* **What is needed**
Reproduce each line of the listing exactly.

*** Opening Data provided ***

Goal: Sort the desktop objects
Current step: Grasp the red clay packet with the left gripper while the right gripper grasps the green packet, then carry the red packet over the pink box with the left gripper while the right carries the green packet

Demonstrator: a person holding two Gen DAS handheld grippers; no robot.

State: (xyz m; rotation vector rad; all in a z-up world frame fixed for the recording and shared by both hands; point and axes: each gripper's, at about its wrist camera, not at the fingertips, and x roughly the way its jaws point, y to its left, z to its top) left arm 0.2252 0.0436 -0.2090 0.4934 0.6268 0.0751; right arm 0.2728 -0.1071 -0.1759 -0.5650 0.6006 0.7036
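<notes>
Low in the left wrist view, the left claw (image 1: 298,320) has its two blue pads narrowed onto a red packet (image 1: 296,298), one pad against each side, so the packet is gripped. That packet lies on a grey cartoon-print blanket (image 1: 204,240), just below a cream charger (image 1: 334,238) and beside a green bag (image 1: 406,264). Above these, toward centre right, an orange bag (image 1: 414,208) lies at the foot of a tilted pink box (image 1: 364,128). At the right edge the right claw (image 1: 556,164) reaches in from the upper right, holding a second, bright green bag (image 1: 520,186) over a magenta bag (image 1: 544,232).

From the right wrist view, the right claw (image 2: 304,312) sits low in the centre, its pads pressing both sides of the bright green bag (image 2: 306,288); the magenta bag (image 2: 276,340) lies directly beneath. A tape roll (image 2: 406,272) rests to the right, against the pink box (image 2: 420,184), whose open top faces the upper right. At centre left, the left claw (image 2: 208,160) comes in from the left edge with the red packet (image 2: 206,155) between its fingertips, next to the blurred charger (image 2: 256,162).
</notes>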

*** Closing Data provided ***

* **Result for this exercise**
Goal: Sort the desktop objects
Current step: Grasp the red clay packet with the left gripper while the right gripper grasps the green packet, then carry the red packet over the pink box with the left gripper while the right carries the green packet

Demonstrator: a person holding two Gen DAS handheld grippers; no robot.

State: (xyz m; rotation vector rad; all in a z-up world frame fixed for the recording and shared by both hands; point and axes: each gripper's, at about its wrist camera, not at the fingertips, and x roughly the way its jaws point, y to its left, z to its top) left arm 0.2252 0.0436 -0.2090 0.4934 0.6268 0.0751; right arm 0.2728 -0.1071 -0.1759 -0.5650 0.6006 0.7036
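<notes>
Low in the left wrist view, the left claw (image 1: 298,320) has its two blue pads narrowed onto a red packet (image 1: 296,298), one pad against each side, so the packet is gripped. That packet lies on a grey cartoon-print blanket (image 1: 204,240), just below a cream charger (image 1: 334,238) and beside a green bag (image 1: 406,264). Above these, toward centre right, an orange bag (image 1: 414,208) lies at the foot of a tilted pink box (image 1: 364,128). At the right edge the right claw (image 1: 556,164) reaches in from the upper right, holding a second, bright green bag (image 1: 520,186) over a magenta bag (image 1: 544,232).

From the right wrist view, the right claw (image 2: 304,312) sits low in the centre, its pads pressing both sides of the bright green bag (image 2: 306,288); the magenta bag (image 2: 276,340) lies directly beneath. A tape roll (image 2: 406,272) rests to the right, against the pink box (image 2: 420,184), whose open top faces the upper right. At centre left, the left claw (image 2: 208,160) comes in from the left edge with the red packet (image 2: 206,155) between its fingertips, next to the blurred charger (image 2: 256,162).
</notes>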

This exercise is now done.